* _How to complete this task_: Which of the lines below mention the word "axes"? Pull each one out.

* _Data segment_:
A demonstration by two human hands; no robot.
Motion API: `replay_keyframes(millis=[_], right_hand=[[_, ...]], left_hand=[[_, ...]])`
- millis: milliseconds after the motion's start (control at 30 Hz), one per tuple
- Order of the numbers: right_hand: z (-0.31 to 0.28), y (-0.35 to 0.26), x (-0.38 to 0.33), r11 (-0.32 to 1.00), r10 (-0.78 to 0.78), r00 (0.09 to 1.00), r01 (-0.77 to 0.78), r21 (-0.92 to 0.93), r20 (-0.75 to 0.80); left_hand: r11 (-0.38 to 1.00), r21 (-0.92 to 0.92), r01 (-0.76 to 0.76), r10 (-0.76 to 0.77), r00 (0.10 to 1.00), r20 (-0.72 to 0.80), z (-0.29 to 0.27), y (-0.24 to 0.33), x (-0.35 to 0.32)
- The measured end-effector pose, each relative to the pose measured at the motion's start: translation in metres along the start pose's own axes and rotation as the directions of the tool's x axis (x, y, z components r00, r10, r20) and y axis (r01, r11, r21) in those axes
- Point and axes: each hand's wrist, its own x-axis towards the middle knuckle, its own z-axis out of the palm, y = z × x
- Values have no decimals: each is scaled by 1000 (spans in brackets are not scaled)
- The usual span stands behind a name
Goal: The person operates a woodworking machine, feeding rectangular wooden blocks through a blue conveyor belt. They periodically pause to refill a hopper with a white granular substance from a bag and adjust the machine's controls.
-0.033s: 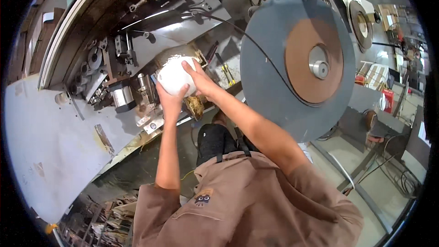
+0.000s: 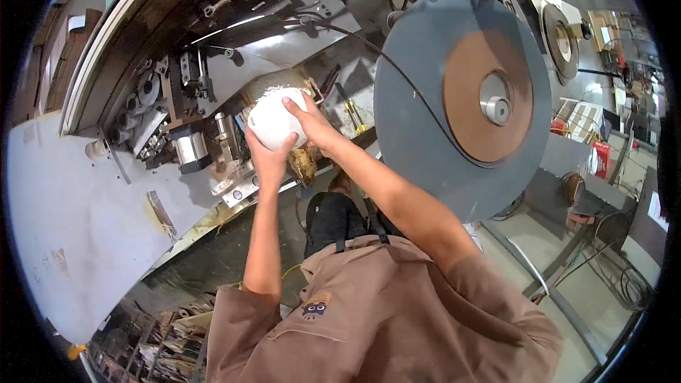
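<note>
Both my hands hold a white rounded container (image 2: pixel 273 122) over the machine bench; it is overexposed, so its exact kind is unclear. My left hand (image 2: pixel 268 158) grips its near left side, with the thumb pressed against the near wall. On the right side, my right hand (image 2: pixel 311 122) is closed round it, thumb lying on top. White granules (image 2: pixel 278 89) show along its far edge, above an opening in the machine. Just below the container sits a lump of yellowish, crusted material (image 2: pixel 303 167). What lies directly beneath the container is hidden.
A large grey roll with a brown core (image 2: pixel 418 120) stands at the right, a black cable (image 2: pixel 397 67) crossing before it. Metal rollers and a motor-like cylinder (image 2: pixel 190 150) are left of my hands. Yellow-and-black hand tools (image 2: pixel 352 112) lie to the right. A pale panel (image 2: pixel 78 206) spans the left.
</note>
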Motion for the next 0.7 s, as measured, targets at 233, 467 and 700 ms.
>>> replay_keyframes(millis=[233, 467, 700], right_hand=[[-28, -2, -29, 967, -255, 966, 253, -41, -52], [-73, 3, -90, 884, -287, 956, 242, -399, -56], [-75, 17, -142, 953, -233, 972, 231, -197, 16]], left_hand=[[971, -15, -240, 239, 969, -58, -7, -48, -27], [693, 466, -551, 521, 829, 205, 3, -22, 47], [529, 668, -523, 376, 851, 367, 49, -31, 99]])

* _Response area_:
- The measured end-effector pose, each relative to the pose measured at the motion's start: translation in metres along the start pose's own axes and rotation as the directions of the tool's x axis (x, y, z components r00, r10, r20) and y axis (r01, r11, r21) in those axes
- Point and axes: each hand's wrist, its own x-axis towards the middle knuckle, its own z-axis out of the palm, y = z × x

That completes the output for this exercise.